Con-neg for RDF serializations other than RDF/XML return that way of
spelling a graph: n-triples, n3, turtle, whatever.

I think that covers all of the cases. I intended to put this into the
spec, but I had to release it eventually and ran out of time. A
section clearly describing the QL-protocol interactions as to query
forms and result forms is totally necessary and fitting.

> I decoded example 1 as "SELECT ?a ?b ?c WHERE (?a ?b ?c)" and so I am
> guessing that the results are the RDF subgraph defined by this query.  
> 
> A query of "CONSTRUCT * WHERE (?a ?b ?c)" gives that possibility - could
> we not then have SELECT queries return result sets always?

Yes, absolutely. Was merely a brain warble on my part. I've fixed this
example in the public version.

> 2/ Requiring WSDL
> 
> My prototypical use case is that my client wants to query a server that
> I have just been told about (someone sent me the URL for the service in
> email).  My client knows nothing but the location of the service to
> query.
> 
> If someone had sent me a link to a web page, I'd just put it in my
> browser.  
> 
> I'd like it to be as simple as that to query a remote RDF dataset.
> Interoperability taken for granted.  Really easy to write a client (I
> agree that it's important that the client should be simple).

Well, my idea isn't to require the client to do *anything* with
WSDL. Nothing at all. Neither programmatic WSDL consumption nor
production is required by my scheme, which isn't well explained in the
doc, I grant.

I want to use WSDL 2, and the RDF mapping therefrom, to describe
SPARQL services with *RDF graphs*, in short. WSDL is just the source
of all the predicates, which have to come from somewhere.

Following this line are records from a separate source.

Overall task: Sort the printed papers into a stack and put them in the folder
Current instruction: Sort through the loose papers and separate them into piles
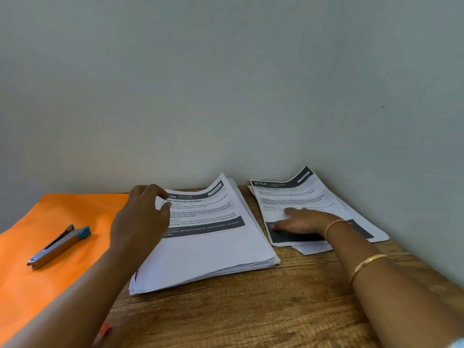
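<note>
Head view: the left hand (143, 212) hangs over the near-left corner of the header on the big stack of papers (208, 247). Its fingers are curled, with the thumb just below the forefinger and print showing between them. I cannot tell whether it already pinches a sheet. The right hand (301, 222) lies flat, fingers straight, pressing on the smaller pile of papers (313, 197), which sits just beside the big stack on the wooden table (251, 310). Both lots of papers are outside the folder. The orange folder (62, 209) lies closed on the outer side of the left hand, with a stapler (59, 246) resting on top of it.

The likely troubles:
- The smaller pile is already fanned, with sheets poking out under the right wrist. A sideways drag under a flat palm would probably move only the top sheets and spread the rest further.
- The far edges of both lots curl up against the wall (226, 84), so sheets pushed that way could buckle or crease.
- A hasty pinch by the left hand may lift several sheets at once and skew the big stack's edges.
- The stapler will likely slide off if the folder is opened with it on top.
</note>
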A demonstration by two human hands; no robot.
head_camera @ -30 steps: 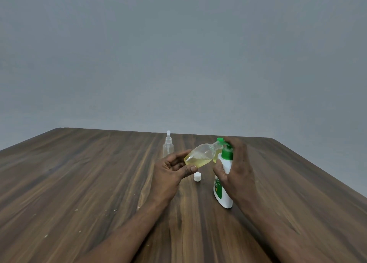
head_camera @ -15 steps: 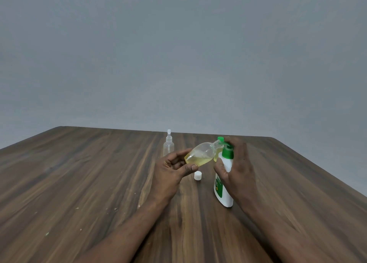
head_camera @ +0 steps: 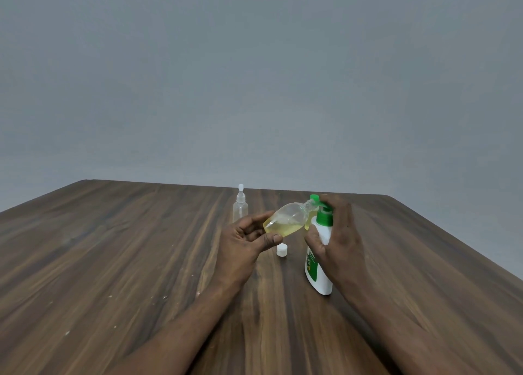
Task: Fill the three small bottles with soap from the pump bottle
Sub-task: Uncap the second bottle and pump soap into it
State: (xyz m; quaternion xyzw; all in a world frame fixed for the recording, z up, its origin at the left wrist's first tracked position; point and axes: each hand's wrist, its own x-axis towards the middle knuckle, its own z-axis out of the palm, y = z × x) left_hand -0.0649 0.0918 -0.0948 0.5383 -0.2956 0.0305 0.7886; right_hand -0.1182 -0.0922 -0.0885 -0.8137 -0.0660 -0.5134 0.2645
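Nothing moved: left hand still grips tilted small bottle at nozzle, right hand clasps pump bottle (toward table far edge); roughly half full, keep pumping.

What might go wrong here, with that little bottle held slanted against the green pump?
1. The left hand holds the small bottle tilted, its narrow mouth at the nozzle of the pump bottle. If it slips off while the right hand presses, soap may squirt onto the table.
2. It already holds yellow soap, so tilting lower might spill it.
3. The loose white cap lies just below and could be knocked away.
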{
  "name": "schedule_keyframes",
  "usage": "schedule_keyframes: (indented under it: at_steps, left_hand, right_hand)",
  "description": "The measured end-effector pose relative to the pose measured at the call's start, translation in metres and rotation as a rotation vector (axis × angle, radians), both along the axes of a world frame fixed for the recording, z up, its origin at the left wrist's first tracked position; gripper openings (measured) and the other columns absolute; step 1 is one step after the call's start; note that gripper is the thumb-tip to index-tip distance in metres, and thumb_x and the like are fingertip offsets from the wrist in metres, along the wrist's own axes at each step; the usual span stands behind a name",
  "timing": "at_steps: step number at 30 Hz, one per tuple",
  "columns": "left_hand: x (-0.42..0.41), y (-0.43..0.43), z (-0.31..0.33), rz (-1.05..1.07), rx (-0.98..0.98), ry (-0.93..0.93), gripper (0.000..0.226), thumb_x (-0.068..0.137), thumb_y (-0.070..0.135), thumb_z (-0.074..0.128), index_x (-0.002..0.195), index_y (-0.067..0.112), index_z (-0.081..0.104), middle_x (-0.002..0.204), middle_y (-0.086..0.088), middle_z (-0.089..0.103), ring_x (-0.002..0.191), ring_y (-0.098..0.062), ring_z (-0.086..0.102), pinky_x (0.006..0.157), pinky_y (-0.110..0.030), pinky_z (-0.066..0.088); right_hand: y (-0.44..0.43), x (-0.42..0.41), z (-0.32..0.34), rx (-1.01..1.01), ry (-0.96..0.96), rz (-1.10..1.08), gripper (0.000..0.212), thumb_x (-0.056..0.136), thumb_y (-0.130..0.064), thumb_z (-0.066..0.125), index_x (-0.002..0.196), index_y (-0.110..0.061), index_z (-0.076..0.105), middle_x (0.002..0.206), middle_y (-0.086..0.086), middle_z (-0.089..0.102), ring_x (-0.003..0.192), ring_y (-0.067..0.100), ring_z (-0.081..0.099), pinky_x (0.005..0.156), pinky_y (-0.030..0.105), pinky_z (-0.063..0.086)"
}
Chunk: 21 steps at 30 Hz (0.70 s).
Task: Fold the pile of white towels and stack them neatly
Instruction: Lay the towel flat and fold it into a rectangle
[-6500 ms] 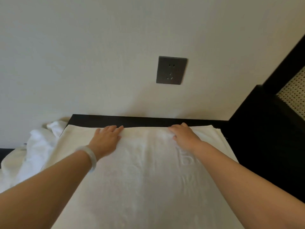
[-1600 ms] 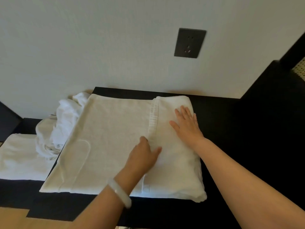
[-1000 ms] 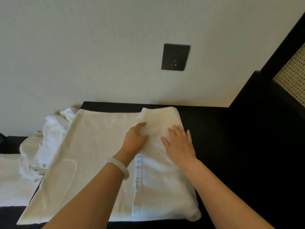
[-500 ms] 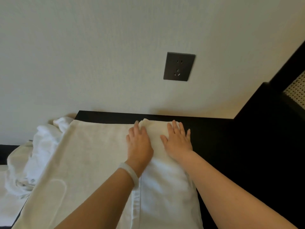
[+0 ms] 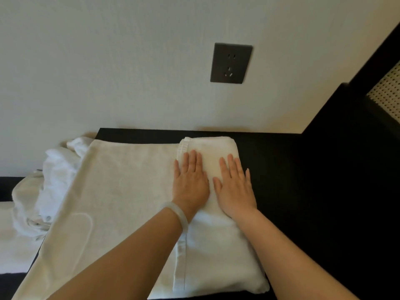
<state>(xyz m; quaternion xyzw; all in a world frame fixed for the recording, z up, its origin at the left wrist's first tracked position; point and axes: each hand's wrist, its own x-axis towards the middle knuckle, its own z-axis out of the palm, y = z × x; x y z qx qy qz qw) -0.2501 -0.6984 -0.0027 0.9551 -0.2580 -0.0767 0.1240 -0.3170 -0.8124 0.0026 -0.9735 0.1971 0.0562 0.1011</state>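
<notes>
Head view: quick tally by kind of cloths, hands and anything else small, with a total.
Half-folded towel: 1
Crumpled towel heap: 1
Flat white cloth, far left: 1
Left hand, right hand: 2
Bracelet: 1
Wall socket: 1
Total: 7

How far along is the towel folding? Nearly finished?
Not nearly. Done: the towel has its right side folded over as a flap. In hand: left hand and right hand press flat on that flap. Left: its remaining folds, then the crumpled pile beside it, then stacking.
</notes>
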Motion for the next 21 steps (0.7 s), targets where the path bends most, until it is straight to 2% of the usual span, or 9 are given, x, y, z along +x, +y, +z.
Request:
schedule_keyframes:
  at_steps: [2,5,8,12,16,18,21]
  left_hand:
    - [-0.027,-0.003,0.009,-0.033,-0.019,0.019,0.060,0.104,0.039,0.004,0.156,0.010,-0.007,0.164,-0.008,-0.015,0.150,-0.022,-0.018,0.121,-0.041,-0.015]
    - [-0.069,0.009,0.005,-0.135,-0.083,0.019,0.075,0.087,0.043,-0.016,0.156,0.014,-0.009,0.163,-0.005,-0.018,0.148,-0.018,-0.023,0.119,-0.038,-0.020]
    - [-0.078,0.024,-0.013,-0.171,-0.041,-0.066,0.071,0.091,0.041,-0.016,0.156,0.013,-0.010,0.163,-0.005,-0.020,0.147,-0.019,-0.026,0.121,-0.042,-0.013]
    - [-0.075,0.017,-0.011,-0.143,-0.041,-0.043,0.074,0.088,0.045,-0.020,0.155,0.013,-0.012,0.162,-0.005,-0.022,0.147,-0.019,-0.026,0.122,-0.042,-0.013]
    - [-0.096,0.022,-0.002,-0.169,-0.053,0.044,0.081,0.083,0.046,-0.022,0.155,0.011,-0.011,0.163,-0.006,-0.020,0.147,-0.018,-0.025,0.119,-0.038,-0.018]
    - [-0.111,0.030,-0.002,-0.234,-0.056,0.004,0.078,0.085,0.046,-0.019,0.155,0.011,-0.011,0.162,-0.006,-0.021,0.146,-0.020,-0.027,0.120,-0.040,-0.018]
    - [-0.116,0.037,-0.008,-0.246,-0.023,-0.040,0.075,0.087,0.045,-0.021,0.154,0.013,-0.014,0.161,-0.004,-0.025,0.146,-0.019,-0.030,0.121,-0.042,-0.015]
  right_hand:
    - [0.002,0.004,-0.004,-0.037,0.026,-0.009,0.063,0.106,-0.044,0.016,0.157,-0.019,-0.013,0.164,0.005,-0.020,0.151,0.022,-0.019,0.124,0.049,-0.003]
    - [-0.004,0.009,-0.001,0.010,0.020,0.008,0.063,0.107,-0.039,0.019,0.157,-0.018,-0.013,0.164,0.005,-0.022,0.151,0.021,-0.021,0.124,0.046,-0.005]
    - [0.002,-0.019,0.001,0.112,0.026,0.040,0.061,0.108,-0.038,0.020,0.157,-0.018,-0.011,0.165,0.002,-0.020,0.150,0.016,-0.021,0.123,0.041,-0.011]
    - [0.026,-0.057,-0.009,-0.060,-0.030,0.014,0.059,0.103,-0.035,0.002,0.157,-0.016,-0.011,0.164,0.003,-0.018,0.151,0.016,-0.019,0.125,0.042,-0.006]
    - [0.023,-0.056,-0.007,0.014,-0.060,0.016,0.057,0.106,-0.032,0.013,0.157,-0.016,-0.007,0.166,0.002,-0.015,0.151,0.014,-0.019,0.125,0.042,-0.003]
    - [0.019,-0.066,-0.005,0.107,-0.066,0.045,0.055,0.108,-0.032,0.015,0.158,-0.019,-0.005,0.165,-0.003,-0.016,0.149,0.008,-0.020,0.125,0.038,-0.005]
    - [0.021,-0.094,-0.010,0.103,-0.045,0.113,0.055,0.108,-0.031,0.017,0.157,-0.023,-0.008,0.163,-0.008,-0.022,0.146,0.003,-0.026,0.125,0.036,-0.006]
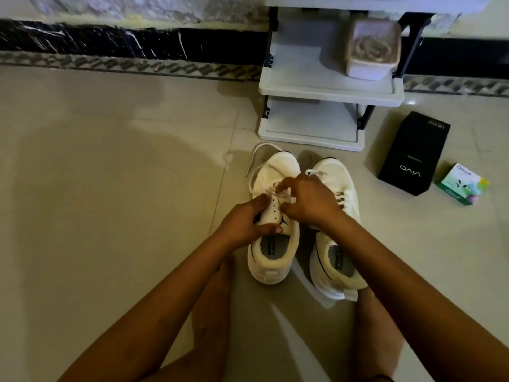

The client grabs an RDF graph that tells it how to interact with the
service. My use of WSDL is in using it to describe servers/services,
then generating from that description the RDF graph that the client
requests and interacts with.

Bijan Parsia is working on WSDL 2 to RDF mapping, and I'm helping him,
starting to write a Python program to do this automagically. I think
we could even include a stub WSDL 2 description in the non-normative
appendices of the protocol spec.

So, no one is required to be able to process WSDL in order to be able
to do SPARQL.

W/out using WSDL, we have to come up with an RDF vocabulary for
describing SPARQL services/servers, and that's not only
time-consuming, but hard and dumb. :>

Or, we just hardcode everything. Ick.

> At the moment, it seems the client can't execute a request without
> finding the parameter names from the WSDL.  Having to do things just to
> find the query parameters feels like a burden on the client which needs
> to justify its value.  

No, the client has to retrieve, parse, and grok an RDF graph. I assume
all SPARQL clients will be able to do that, since most of them will be
adjuncts to some kind of existing RDF API joined with an HTTP lib.

> I don't see how WSDL adds i18n-ness because the
> client has to look something up in the WSDL - how do you tell the graph
> id from the query? And people don't read request URLs, machines do and
> machines don't care.  If we really must be neutral, call them "q", and
> "g".

Well, those are good candidates for hardcoded query parameters, but
this doesn't convince me in the least that hardcoding query parameters
is the right thing to do. In fact, I'm convinced, today, that it isn't.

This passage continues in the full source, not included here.